**Try it**
Your output should be the lines from the start of the data through the line containing "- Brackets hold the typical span", exactly and nothing more.

**Data block**

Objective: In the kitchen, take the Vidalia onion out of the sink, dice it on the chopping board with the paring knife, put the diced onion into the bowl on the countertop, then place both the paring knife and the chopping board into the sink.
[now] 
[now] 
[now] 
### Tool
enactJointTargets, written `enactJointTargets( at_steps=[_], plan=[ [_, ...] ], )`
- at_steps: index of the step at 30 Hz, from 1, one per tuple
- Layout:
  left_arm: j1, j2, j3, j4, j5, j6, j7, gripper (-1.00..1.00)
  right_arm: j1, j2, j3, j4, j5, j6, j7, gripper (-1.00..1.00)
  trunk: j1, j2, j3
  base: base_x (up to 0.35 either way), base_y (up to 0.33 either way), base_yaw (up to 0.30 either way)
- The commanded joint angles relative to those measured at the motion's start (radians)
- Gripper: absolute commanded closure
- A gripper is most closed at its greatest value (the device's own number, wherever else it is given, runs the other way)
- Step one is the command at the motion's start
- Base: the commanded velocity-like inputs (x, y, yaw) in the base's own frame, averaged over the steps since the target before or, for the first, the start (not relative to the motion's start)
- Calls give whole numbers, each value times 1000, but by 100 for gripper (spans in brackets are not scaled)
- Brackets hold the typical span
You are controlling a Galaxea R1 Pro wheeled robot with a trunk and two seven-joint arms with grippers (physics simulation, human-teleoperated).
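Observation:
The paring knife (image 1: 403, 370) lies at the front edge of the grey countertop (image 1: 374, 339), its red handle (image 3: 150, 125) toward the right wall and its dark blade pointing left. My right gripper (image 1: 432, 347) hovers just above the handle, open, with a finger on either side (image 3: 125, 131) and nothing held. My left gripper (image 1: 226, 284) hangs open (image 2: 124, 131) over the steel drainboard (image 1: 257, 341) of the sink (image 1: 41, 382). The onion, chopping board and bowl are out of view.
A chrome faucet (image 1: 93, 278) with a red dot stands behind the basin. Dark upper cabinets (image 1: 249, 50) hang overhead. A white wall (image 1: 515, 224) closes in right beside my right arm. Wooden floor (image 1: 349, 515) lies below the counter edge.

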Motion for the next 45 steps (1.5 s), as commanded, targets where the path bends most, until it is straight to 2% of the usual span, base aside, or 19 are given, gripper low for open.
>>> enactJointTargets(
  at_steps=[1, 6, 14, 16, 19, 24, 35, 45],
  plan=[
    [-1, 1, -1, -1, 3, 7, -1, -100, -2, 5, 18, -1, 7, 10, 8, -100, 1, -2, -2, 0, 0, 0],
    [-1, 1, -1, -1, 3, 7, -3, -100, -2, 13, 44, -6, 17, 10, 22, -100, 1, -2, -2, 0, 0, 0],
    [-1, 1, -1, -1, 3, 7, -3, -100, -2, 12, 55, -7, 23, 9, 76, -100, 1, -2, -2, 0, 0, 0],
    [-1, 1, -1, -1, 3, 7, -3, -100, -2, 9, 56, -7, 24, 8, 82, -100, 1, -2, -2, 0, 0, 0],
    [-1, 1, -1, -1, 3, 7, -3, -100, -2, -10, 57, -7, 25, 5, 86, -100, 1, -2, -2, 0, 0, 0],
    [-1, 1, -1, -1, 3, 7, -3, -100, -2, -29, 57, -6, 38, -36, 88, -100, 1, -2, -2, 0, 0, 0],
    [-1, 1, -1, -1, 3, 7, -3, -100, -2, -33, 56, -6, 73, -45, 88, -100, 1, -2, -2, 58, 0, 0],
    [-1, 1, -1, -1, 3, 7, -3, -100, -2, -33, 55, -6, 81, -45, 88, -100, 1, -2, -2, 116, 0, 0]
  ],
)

**Reply**
Objective: In the kitchen, take the Vidalia onion out of the sink, dice it on the chopping board with the paring knife, put the diced onion into the bowl on the countertop, then place both the paring knife and the chopping board into the sink.
[now] 
[now] 
[now] 
### Tool
enactJointTargets, written `enactJointTargets( at_steps=[_], plan=[ [_, ...] ], )`
- at_steps: index of the step at 30 Hz, from 1, one per tuple
- Layout:
  left_arm: j1, j2, j3, j4, j5, j6, j7, gripper (-1.00..1.00)
  right_arm: j1, j2, j3, j4, j5, j6, j7, gripper (-1.00..1.00)
  trunk: j1, j2, j3
  base: base_x (up to 0.35 either way), base_y (up to 0.33 either way), base_yaw (up to 0.30 either way)
- The commanded joint angles relative to those measured at the motion's start (radians)
- Gripper: absolute commanded closure
- A gripper is most closed at its greatest value (the device's own number, wherever else it is given, runs the other way)
- Step one is the command at the motion's start
- Base: the commanded velocity-like inputs (x, y, yaw) in the base's own frame, averaged over the steps since the target before or, for the first, the start (not relative to the motion's start)
- Calls give whole numbers, each value times 1000, but by 100 for gripper (spans in brackets are not scaled)
- Brackets hold the typical span

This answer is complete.